Integer Programming Note II: Formulation Strength & Size

Assume we need to solve a mixed integer linear program (MILP), and the feasible region is $S\subseteq R^{n_1}\times Z^{n_2}$.  For some reasons we don’t have a simple formulation of $S$, and we want to use some polyhedron $P=\{(x,y)\in R^{n_1+n_2}\times R^{m_1+m_2}: Ax+By\leqslant b\}$ and its subset $P_I=P\cap R^{n_1}\times Z^{n_2}\times R^{m_1}\times Z^{m_2}$ to represent $S$. Notice that we can use auxiliary variables $y$; these representation are called extended (sometimes we MUST have some integer variables $y$ to construct a valid formulation; in this case, the formulation is not extended). One important question is: what is a good representation?

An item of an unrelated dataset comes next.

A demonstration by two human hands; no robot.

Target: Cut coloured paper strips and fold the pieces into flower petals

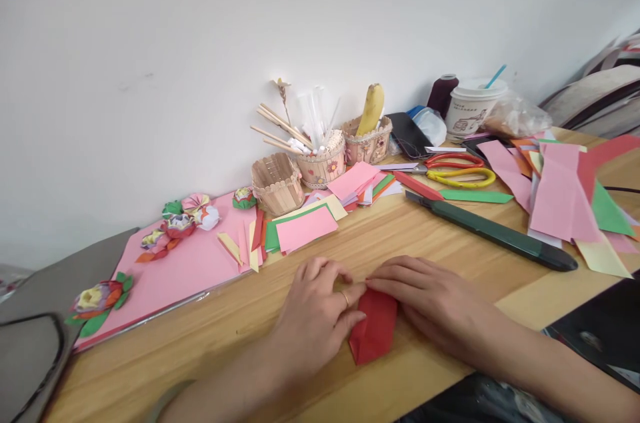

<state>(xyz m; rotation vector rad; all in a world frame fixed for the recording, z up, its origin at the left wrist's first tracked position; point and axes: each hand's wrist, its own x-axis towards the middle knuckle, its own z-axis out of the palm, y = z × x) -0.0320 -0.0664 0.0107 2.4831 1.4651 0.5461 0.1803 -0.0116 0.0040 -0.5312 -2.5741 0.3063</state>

It is clear that the projection of $P_I$ on $R^{n_1}\times Z^{n_2}$ should be the same as $S$, or we will either miss some feasible points, or include some infeasible points. In formal language, $P_I$ is a formulation of $S$ iff

$$S=Proj_x(P_I)$$

Formulation Strength, Integral/Ideal Formulation, and Sharp Formulation

In common approach to solve MILP, we will relax $P_I$ to $P$ and solve the “root” LP. Then we do branch and bound (B&B) to force $y$ to be integer. One simple observation is that, if our LP solution $(x,y)$ is already in $P_I$, then we will save a lot of computation. This property is called (locally) integral/ideal, and is defined as:

$$ext(P)\subseteq R^{n_1}\times Z^{n_2}\times R^{m_1}\times Z^{m_2}.$$

In the above definition, $ext(P)$ is the set of all extreme point (and thus potential LP solution) in $P$.

Integrality is an important property. Many combinatorial optimization problem, including network flow and bipartite graph matching, can be formulated as an IP with integral formulation, and thus solved by standard LP solver. Sometimes, even if we cannot design or proof a globally integral formulation, we might still achieve great computational improvement by constructing ideal formulation for a subset of constraints.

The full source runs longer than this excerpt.